A Chalmers-led team of astronomers have used the Alma telescope to make the surprising discovery of a jet of cool, dense gas in the centre of a galaxy located 70 million light years from Earth. The jet, with its unusual, swirling structure, gives new clues to a long-standing astronomical mystery — how supermassive black holes grow.
A team of astronomers led by Susanne Aalto, professor of radio astronomy at Chalmers, has used the Alma telescope (Atacama Large Millimeter/submillimeter Array) to observe a remarkable structure in the centre of the galaxy NGC 1377, located 70 million light years from Earth in the constellation Eridanus (the River). The results are presented in a paper published in the June 2016 issue of the journal Astronomy and Astrophysics, reports Science Daily.
“We were curious about this galaxy because of its bright, dust-enshrouded centre. What we weren’t expecting was this: a long, narrow jet streaming out from the galaxy nucleus,” says Susanne Aalto.
The observations with Alma reveal a jet which is 500 light years long and less than 60 light years across, travelling at speeds of at least 800,000 kilometres per hour (500,000 miles per hour).
Most galaxies have a supermassive black hole in their centres; these black holes can have masses of between a few million to a billion solar masses. How they grew to be so massive is a long-standing mystery for scientists.
A black hole’s presence can be seen indirectly by telescopes when matter is falling into it — a process which astronomers call “accretion.” Jets of fast-moving material are typical signatures that a black hole is growing by accreting matter. The jet in NGC 1377 reveals the presence of a supermassive black hole. But it has even more to tell us, explains Francesco Costagliola (Chalmers), co-author on the paper.
“The jets we usually see emerging from galaxy nuclei are very narrow tubes of hot plasma. This jet is very different. Instead it’s extremely cool, and its light comes from dense gas composed of molecules,” he says.
The jet has ejected molecular gas equivalent to two million times the mass of the Sun over a period of only around half a million years — a very short time in the life of a galaxy. During this short and dramatic phase in the galaxy’s evolution, its central, supermassive black hole must have grown fast.

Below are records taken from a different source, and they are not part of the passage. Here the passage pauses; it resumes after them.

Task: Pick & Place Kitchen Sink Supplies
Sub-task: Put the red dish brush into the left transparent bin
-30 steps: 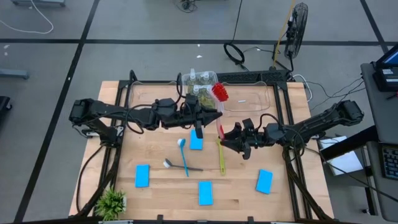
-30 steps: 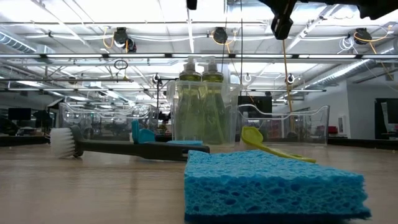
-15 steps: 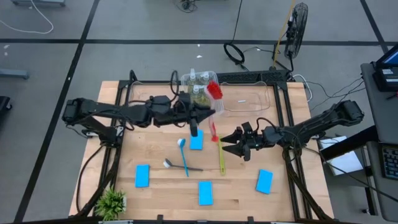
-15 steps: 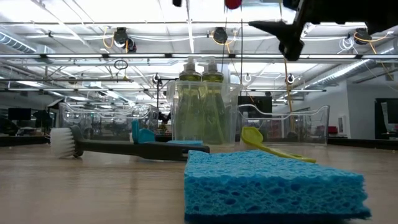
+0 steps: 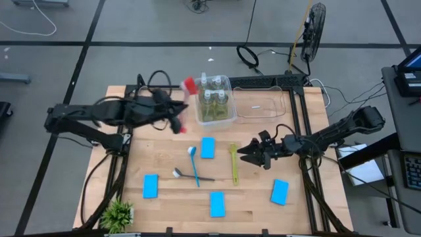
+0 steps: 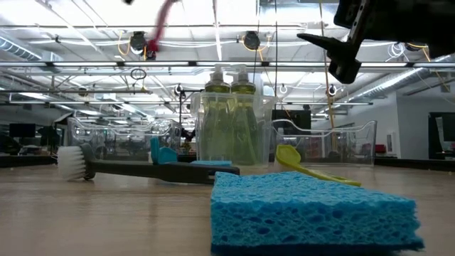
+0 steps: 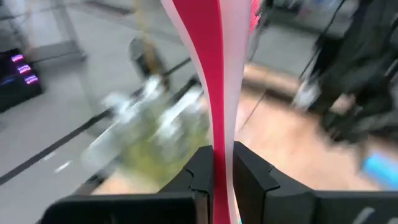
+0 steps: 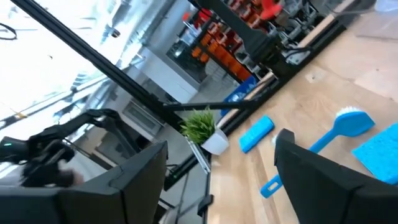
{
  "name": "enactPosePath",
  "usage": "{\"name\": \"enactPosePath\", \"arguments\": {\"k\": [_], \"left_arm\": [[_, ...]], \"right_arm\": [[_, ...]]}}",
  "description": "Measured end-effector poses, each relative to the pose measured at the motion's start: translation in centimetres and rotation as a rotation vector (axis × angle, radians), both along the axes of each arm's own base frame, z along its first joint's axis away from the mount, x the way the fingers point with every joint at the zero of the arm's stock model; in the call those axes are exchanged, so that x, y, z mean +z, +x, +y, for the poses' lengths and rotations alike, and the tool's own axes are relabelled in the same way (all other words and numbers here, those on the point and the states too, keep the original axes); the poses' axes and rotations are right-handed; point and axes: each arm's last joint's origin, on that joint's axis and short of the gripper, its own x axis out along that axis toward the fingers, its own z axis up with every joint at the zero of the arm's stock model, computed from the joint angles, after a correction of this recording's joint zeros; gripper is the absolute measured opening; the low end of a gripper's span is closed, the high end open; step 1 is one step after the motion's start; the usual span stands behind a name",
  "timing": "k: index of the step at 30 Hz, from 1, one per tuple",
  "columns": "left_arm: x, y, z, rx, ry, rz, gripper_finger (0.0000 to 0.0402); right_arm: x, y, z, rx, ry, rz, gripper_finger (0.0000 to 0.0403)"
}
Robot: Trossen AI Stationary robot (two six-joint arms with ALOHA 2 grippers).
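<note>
Clamped between the closed fingers of the left gripper [image 7: 222, 163] is the red brush [image 5: 189, 85], whose red handle rises straight out of the jaws in the left wrist view. Seen from above, the left gripper [image 5: 176, 122] is held over the table [image 5: 164, 155] just left of the clear bin [image 5: 214, 100], and the brush head is raised beside that bin's left wall, at its far corner. Four small bottles [image 5: 217, 99] of yellow-green liquid are stood upright inside this bin, which serves as the landmark for everything else. A second, shallower clear bin [image 5: 258, 106] is set touching its right side.

Just in front of the bottle bin a blue sponge [image 5: 208, 147] is laid flat. A blue brush [image 5: 195, 165] is placed in front of that sponge, crossed near its lower end by a grey brush [image 5: 191, 176]. The yellow-green brush [image 5: 233, 162] is laid in front and slightly right of the bottle bin. Three more blue sponges are spread well in front: one to the left [image 5: 150, 185], one in the middle [image 5: 217, 203], one to the right [image 5: 279, 191]. A small plant [image 5: 118, 214] is set at the table's front left corner.

The right gripper [image 5: 248, 154] is held just right of the yellow-green brush, its fingers spread wide with nothing between them.
</note>
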Motion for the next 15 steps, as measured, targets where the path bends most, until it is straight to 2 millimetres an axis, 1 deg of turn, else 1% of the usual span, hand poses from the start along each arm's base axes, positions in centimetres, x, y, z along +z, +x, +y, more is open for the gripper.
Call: {"name": "enactPosePath", "arguments": {"k": [1,3,4,7,8,12,15], "left_arm": [[-0.1,-0.7,0.1,0.014,0.013,0.034,0.0036],[0.4,-2.0,0.2,0.03,0.048,0.054,0.0036],[0.2,-2.6,0.2,0.035,0.079,0.104,0.0036],[0.2,-3.6,0.5,0.036,0.174,0.189,0.0036],[-0.1,-3.8,0.7,0.041,0.198,0.243,0.0036],[-1.0,-4.6,1.9,0.09,0.23,0.403,0.0036],[-1.8,-4.7,2.9,0.115,0.244,0.525,0.0036]], "right_arm": [[-0.1,-0.1,0.0,0.0,0.002,-0.007,0.0283],[-0.4,-0.4,-0.1,-0.002,0.004,-0.015,0.0282],[-0.4,-0.5,-0.1,-0.002,0.006,-0.021,0.0282],[-0.6,-0.7,-0.2,-0.003,0.011,-0.038,0.0282],[-0.6,-0.8,-0.2,-0.004,0.012,-0.042,0.0283],[-0.5,-0.9,-0.3,-0.004,0.023,-0.07,0.0283],[-0.3,-0.9,-0.3,-0.007,0.025,-0.085,0.028]]}}
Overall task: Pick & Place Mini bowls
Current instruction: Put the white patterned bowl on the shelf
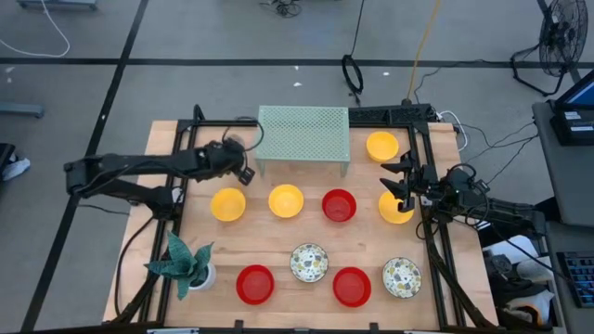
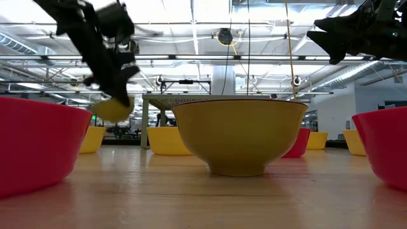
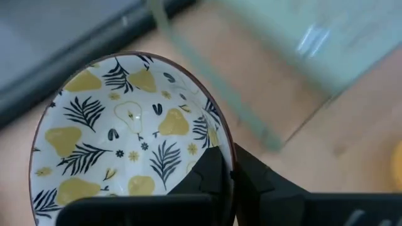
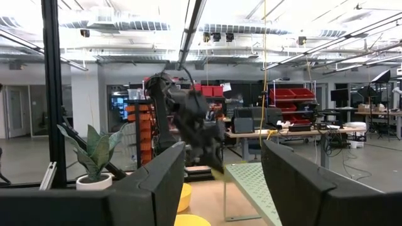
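Note:
My left gripper (image 1: 234, 160) hangs above the table beside the left end of the pale green rack (image 1: 303, 133). It is shut on a white mini bowl with a yellow pear and dark leaf pattern (image 3: 125, 132). In the low view this bowl (image 2: 113, 109) is clear of the table. My right gripper (image 1: 405, 180) is open, raised near the table's right edge above a yellow bowl (image 1: 394, 208). More bowls stand on their bases on the table: yellow (image 1: 228, 204), (image 1: 286, 200), (image 1: 381, 146), red (image 1: 339, 205), (image 1: 254, 284), (image 1: 352, 286), patterned (image 1: 308, 263), (image 1: 401, 276). My left gripper pinches the patterned bowl at its rim (image 3: 227, 147), with one finger (image 3: 210, 172) inside the bowl and the other finger (image 3: 267, 182) outside the wall. The bowl is lifted clear of the table and projects forward from the fingers, its inside facing the wrist camera.
The perforated rack stands on legs at the table's far middle. A leafy plant in a white pot (image 1: 188, 267) stands at the near left corner. Black frame rails run along the table's left and right sides. Bare wood lies between the bowl rows.

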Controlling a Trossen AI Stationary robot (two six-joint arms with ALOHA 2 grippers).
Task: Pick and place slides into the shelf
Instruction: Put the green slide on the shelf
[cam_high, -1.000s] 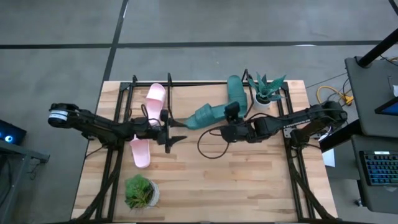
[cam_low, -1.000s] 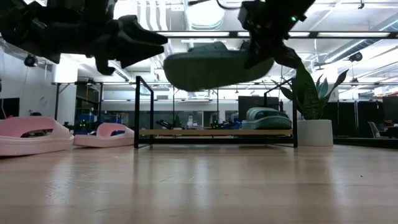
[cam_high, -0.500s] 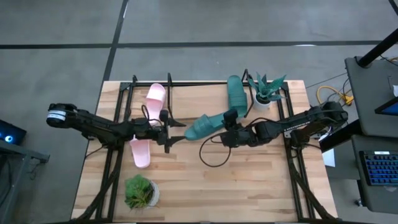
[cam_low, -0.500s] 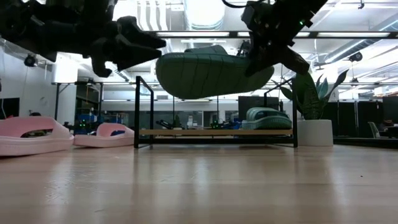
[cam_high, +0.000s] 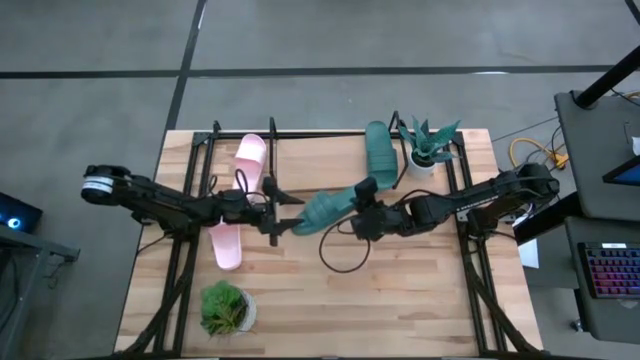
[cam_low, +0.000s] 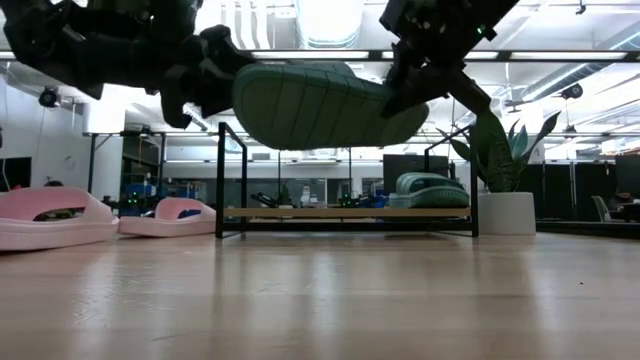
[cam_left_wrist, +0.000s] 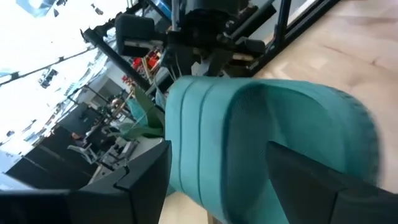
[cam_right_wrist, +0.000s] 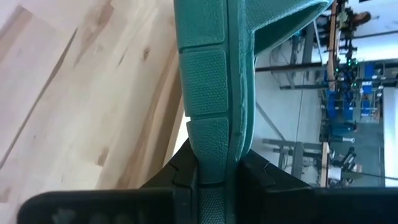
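Observation:
A dark teal slide (cam_high: 325, 208) hangs in the air over the middle of the table, its ribbed sole (cam_low: 320, 105) facing down and toward the near edge. My right gripper (cam_high: 360, 214) is shut on its right end. My left gripper (cam_high: 283, 210) is open, and its fingers stand on either side of the slide's left end (cam_left_wrist: 249, 143). A second teal slide (cam_high: 379, 150) lies on the pale board at the right end of the shelf (cam_low: 345, 212). One pink slide (cam_high: 250, 160) lies left of the shelf. The other pink slide (cam_high: 226, 246) lies nearer, under my left arm. My right gripper pinches the teal slide's sole edge (cam_right_wrist: 214, 155) at its right end, one finger on each face. It comes level from the table's right. The slide is lifted clear and tilted, its far end reaching toward my left gripper. My left gripper: whether its fingers touch the slide, I cannot tell.
A white-potted plant (cam_high: 430, 145) stands at the shelf's right end. A small green plant (cam_high: 228, 308) sits near the table's near left corner. Black arm-mount frames (cam_high: 190, 200) run along both table sides. Bare wood (cam_high: 380, 300) lies in the near middle.
My right gripper has carried the teal slide toward the table's left and a little toward the near edge. The slide has swung, so its free end now points at my left gripper. My left gripper has moved right, and the slide's end now sits between its open fingers.

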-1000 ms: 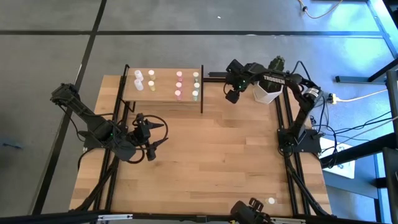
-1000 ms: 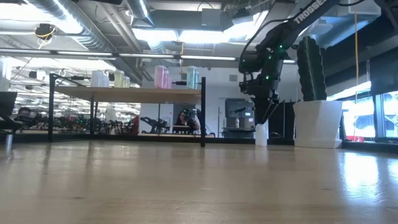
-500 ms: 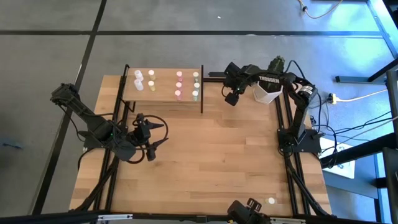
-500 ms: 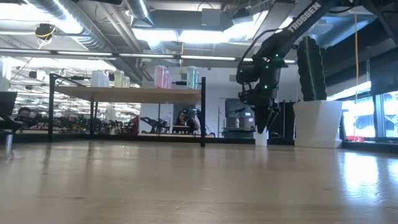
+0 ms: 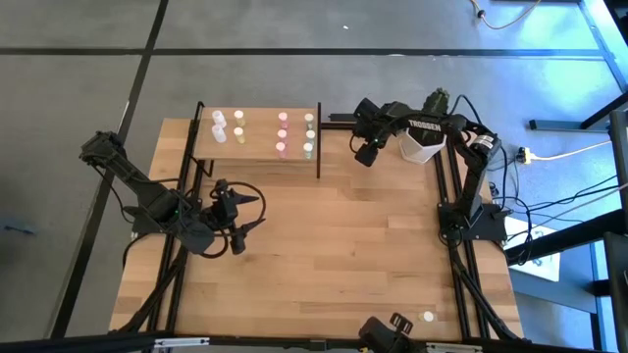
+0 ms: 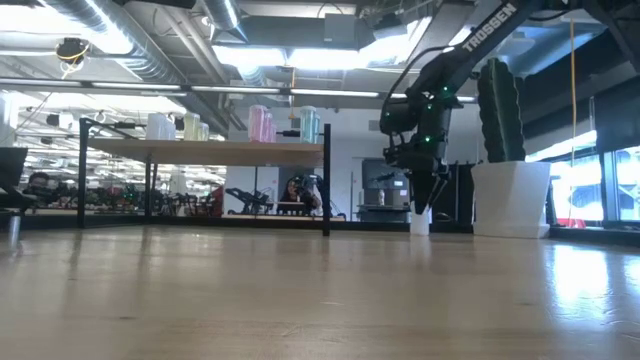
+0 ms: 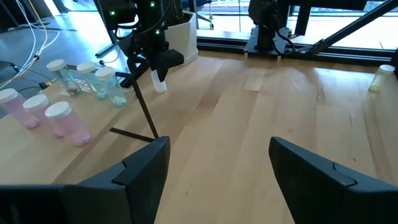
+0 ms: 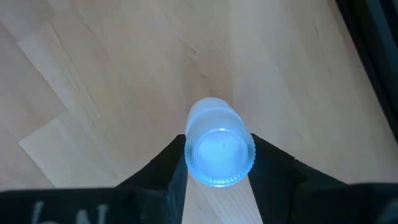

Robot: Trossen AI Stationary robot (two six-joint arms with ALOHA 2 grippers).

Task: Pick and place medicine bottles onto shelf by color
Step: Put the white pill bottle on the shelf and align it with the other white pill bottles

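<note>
Right claw (image 8: 219, 165) fingers flank upright white bottle (image 8: 219, 146) on table (image 8: 112, 74)

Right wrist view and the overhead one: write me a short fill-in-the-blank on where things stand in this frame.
1. The right claw has its fingers on either side of a ____ bottle standing on the table.
2. That bottle stands beside the shelf, near the white pot holding a ____.
3. The left claw is ____ and holds nothing.
4. The pink bottles stand on the ____.

Missing words: white; cactus; open; shelf
</note>
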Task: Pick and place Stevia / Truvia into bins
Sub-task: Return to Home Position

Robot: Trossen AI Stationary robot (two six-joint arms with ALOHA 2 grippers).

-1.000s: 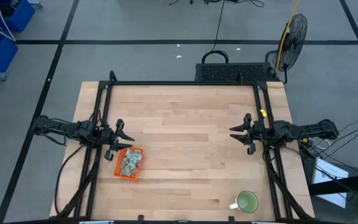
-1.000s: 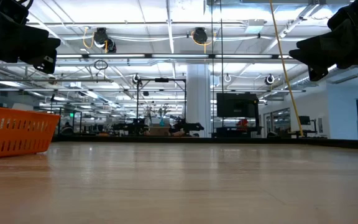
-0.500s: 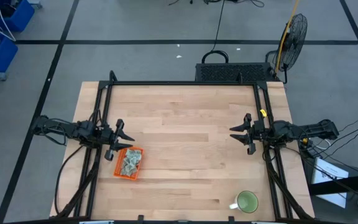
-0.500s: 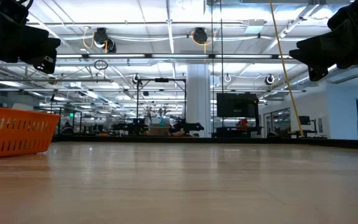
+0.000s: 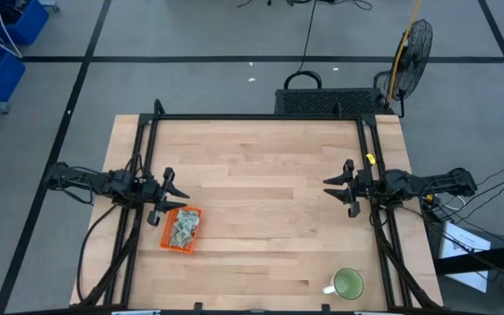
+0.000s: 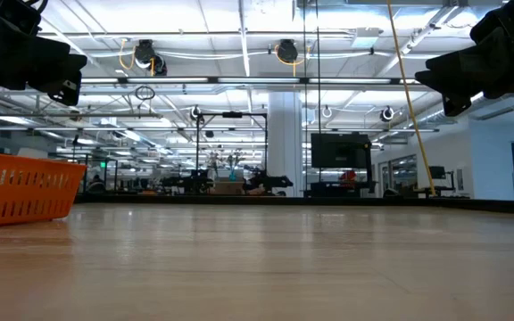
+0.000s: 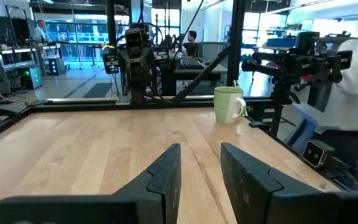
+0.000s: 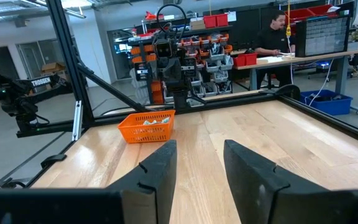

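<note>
The orange tray (image 5: 181,229) stands on the table near its left edge, with several pale green and white packets (image 5: 182,227) lying inside it. It also shows in the low view (image 6: 20,185) and the right wrist view (image 8: 146,126). My left gripper (image 5: 172,194) hovers open just beyond the tray's far left corner, empty. My right gripper (image 5: 338,188) hovers open near the table's right edge, empty. Their fingers show in the left wrist view (image 7: 201,163) and the right wrist view (image 8: 199,163).
A green mug (image 5: 347,284) stands near the table's near right corner and shows in the left wrist view (image 7: 229,104). A black frame (image 5: 261,117) runs along the table's far and side edges. People show in the room beyond the table.
</note>
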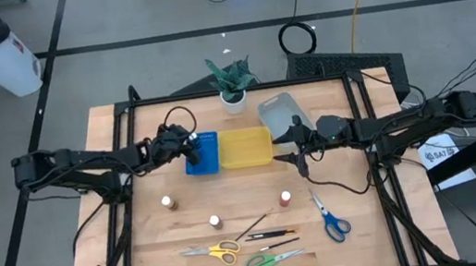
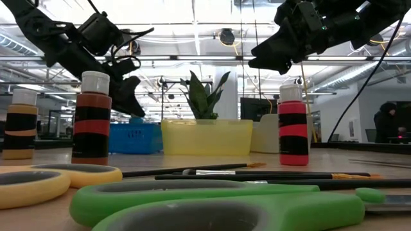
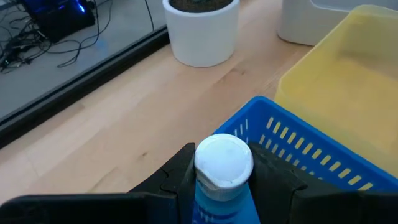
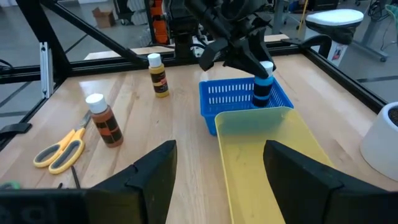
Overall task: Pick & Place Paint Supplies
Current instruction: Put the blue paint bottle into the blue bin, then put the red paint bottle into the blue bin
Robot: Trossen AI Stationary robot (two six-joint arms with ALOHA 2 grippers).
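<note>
Nearby: yellow tray (image 1: 246, 148) beside blue tray (image 1: 204, 153), plant (image 1: 231, 82) behind.

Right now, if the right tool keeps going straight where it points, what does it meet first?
Probably the yellow tray, directly ahead of the open right tool. Beyond it sits the blue tray; depth is uncertain.

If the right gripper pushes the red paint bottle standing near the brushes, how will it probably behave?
The red paint bottle is tall and narrow on a small base, so a push near its cap would probably tip it. Its round body suggests it would then roll on the smooth wooden table. It looks small, so likely light.
</note>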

“Black holes that cause powerful narrow jets can grow slowly by accreting hot plasma. The black hole in NGC1377, on the other hand, is on a diet of cold gas and dust, and can therefore grow — at least for now — at a much faster rate,” explains team member Jay Gallagher (University of Wisconsin-Madison).
The motion of the gas in the jet also surprised the astronomers. The measurements with Alma are consistent with a jet that is precessing — swirling outwards like water from a garden sprinkler.
“The jet’s unusual swirling could be due to an uneven flow of gas towards the central black hole. Another possibility is that the galaxy’s centre contains two supermassive black holes in orbit around each other,” says Sebastien Muller, Chalmers, also a member of the team.
The discovery of the remarkable cool, swirling jet from the centre of this galaxy would have been impossible without Alma, concludes Susanne Aalto.
“Alma’s unique ability to detect and measure cold gas is revolutionising our understanding of galaxies and their central black holes. In NGC 1377 we’re witnessing a transient stage in a galaxy’s evolution which will help us understand the most rapid and important growth phases of supermassive black holes, and the life cycle of galaxies in the universe,” she says.